The New York Times has tightened its anonymous source policy, public editor Margaret Sullivan reported yesterday. “This is about protecting our integrity with our readers, which is the greatest asset we have,” Times deputy executive editor Matt Purdy told Sullivan.

The new policy mandates that at executive editor Dean Baquet, Purdy or deputy executive editor Susan Chira must “review and sign off on articles that depend primarily on information from unnamed sources — particularly those that ‘hinge on a central fact’ from such a source.” Purdy characterized those stories as “journalistic I.E.D.s,” Sullivan said.

“Our new policy requires approval by one of three masthead editors before publication of any story that substantially relies on anonymous sources,” Purdy told iMediaEthics. “Other approval is required for use of anonymous sources and quotes in any story. And, yes, we will be checking to monitor our progress.”

“Material from anonymous sources should be ‘information,’ not just spin or speculation,” the guidelines state. “It should be ‘newsworthy,’ not color or embellishment. And it should be information we consider ‘reliable’ – ideally because we have additional corroboration, or because we know that the source has first-hand, direct knowledge.”

In addition to having top editor approval over stories based on anonymous sources, the Times will require desk heads OK the use of anonymous sources in other stories.
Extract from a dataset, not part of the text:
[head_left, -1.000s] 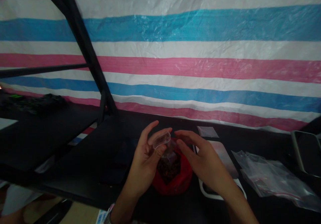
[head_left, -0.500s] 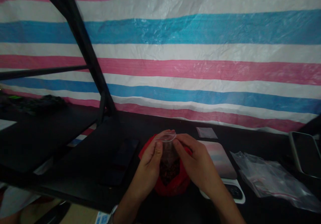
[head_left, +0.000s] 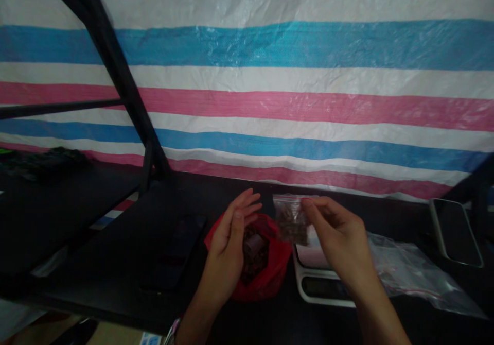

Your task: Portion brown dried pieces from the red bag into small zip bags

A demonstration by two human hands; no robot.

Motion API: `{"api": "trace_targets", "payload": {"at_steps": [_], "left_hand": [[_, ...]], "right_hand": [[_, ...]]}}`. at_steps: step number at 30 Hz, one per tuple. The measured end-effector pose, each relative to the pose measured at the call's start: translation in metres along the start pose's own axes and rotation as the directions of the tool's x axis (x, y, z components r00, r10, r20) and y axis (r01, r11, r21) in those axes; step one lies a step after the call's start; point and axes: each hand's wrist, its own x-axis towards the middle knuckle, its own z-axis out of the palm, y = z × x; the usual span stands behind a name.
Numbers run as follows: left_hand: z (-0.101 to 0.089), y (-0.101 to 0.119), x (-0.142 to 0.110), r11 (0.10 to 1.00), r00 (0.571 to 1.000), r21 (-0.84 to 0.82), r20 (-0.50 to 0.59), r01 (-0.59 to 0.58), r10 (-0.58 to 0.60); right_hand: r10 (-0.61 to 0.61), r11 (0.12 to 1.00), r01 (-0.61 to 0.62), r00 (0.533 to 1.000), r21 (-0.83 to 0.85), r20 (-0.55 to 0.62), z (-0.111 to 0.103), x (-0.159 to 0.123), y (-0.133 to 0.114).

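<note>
My right hand [head_left: 345,239] pinches the top corner of a small clear zip-lock bag [head_left: 289,220], which hangs with dark brown bits in its lower part. The bag is in front of the near-left corner area of a white kitchen scale [head_left: 309,289], partly hidden by my right hand. My left hand [head_left: 227,239] holds nothing; its fingers are stretched out and apart, over the left rim of a red plastic bag [head_left: 272,278]. Inside the red bag lie dark brown pieces and a small greyish cup-like thing [head_left: 253,245] that I cannot make out clearly.
A pile of clear plastic bags [head_left: 417,278] lies right of the scale. Farther right, a phone [head_left: 457,231] rests on the black table [head_left: 193,193]. Another dark phone-like slab [head_left: 177,252] lies at left. A black metal post [head_left: 123,72] rises before the striped sheet [head_left: 289,108].
The zip-lock bag has moved from between both hands over the red bag to the right, toward the scale, in my right hand. My left hand has let go and its fingers have spread.
</note>
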Motion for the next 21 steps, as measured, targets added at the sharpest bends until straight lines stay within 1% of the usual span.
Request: {"api": "trace_targets", "payload": {"at_steps": [1, 3, 5, 6, 7, 9, 11, 12, 14, 17, 19, 21], "left_hand": [[-0.003, 0.0, 0.002, 0.999, 0.998, 0.035, -0.049, -0.033, 0.035], [-0.009, 0.0, 0.006, 0.992, 0.989, 0.109, -0.121, -0.07, 0.083], [-0.014, 0.0, 0.008, 0.984, 0.981, 0.161, -0.165, -0.079, 0.106], [-0.016, -0.001, 0.009, 0.98, 0.977, 0.181, -0.179, -0.08, 0.113], [-0.017, -0.002, 0.009, 0.976, 0.976, 0.202, -0.186, -0.079, 0.117], [-0.016, -0.004, 0.009, 0.964, 0.973, 0.251, -0.185, -0.086, 0.135], [-0.013, -0.005, 0.007, 0.948, 0.971, 0.301, -0.174, -0.108, 0.166], [-0.011, -0.005, 0.006, 0.938, 0.969, 0.324, -0.167, -0.122, 0.184], [-0.01, -0.005, 0.005, 0.917, 0.961, 0.369, -0.16, -0.153, 0.224], [-0.013, -0.009, 0.006, 0.877, 0.938, 0.436, -0.17, -0.203, 0.301], [-0.019, -0.012, 0.008, 0.851, 0.91, 0.476, -0.213, -0.222, 0.357], [-0.025, -0.015, 0.011, 0.836, 0.876, 0.498, -0.267, -0.231, 0.401]], "right_hand": [[0.032, 0.999, -0.032, 0.999, -0.02, 0.002, -0.013, 0.003, 0.007], [0.108, 0.987, -0.103, 0.993, -0.123, 0.037, -0.037, 0.009, 0.025], [0.178, 0.955, -0.157, 0.982, -0.25, 0.066, -0.057, 0.012, 0.045], [0.191, 0.935, -0.16, 0.979, -0.317, 0.069, -0.064, 0.013, 0.055], [0.172, 0.912, -0.142, 0.984, -0.384, 0.044, -0.069, 0.013, 0.065], [0.08, 0.86, -0.088, 0.996, -0.502, -0.038, -0.076, 0.014, 0.079], [-0.012, 0.82, -0.054, 0.994, -0.57, -0.112, -0.081, 0.016, 0.089], [-0.03, 0.814, -0.054, 0.99, -0.579, -0.135, -0.084, 0.017, 0.092], [-0.029, 0.824, -0.08, 0.983, -0.561, -0.182, -0.09, 0.018, 0.095], [-0.018, 0.85, -0.118, 0.967, -0.513, -0.252, -0.098, 0.019, 0.097], [-0.031, 0.864, -0.105, 0.965, -0.493, -0.26, -0.1, 0.019, 0.098], [-0.047, 0.875, -0.07, 0.973, -0.478, -0.228, -0.099, 0.019, 0.097]]}}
Further, the Times wants to avoid using anonymous quotes when it can.

Sullivan noted that the Times has started following the policy “informally over the past few weeks” with Purdy vetoing a story with “many anonymous quotations” until reporters got sources on the record.
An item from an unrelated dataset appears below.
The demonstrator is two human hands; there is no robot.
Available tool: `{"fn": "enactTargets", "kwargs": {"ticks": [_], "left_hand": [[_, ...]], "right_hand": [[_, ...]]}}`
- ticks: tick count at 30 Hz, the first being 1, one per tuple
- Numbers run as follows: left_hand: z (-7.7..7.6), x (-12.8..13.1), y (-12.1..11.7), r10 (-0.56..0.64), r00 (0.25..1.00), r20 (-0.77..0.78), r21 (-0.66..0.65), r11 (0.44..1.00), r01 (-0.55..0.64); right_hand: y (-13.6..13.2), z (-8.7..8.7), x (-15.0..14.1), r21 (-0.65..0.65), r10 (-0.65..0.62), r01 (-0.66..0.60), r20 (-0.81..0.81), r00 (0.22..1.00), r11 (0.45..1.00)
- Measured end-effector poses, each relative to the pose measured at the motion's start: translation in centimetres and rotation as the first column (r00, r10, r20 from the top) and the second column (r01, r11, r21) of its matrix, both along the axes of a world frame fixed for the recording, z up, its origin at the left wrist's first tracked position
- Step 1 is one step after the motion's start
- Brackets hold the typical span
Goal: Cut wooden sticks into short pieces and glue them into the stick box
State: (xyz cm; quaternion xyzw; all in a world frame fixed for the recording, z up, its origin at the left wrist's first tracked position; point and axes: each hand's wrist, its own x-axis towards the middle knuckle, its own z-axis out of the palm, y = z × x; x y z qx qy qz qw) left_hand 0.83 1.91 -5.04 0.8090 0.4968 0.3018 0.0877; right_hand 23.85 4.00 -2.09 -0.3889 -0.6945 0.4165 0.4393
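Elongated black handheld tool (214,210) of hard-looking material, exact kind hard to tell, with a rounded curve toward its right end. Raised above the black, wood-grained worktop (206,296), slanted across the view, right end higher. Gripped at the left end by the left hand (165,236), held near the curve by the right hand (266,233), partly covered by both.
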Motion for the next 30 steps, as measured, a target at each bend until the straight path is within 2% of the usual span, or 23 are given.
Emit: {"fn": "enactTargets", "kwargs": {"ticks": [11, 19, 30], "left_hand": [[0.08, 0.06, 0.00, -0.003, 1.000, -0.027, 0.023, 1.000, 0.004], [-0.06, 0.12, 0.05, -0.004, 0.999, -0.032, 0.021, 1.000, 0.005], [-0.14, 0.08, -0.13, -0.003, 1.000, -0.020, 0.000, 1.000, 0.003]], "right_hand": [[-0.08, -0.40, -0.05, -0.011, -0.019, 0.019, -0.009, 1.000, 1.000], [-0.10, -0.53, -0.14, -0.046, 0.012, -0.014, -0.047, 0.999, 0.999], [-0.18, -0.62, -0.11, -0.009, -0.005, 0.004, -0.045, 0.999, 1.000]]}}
Sullivan called the new policy “a sensible, moderate and necessary plan” but warned “the devil, of course, is in the enforcement.”

One way the Times can help enforce is by giving editors the power to stop stories.  Purdy told Sullivan that “Slot editors, copy editors and producers should not publish a story with any anonymous sourcing that does not have a note indicating that the department head or deputy has approved the sourcing.”

“The Times often has not done an effective job of carrying out the policy it already has, one element of which states that anonymous sources may be used only as ‘a last resort,'” Sullivan said.

Sullivan called for “systemic change” in December after the Times wrongly reported based on an anonymous source that Tashfeen Malik, one of the San Bernardino shooters, had posted openly on social media about jihad.

In 2014 Sullivan started “Anonywatch,” a feature to track the misuse of anonymous sources in the newspaper, as iMediaEthics wrote at the time.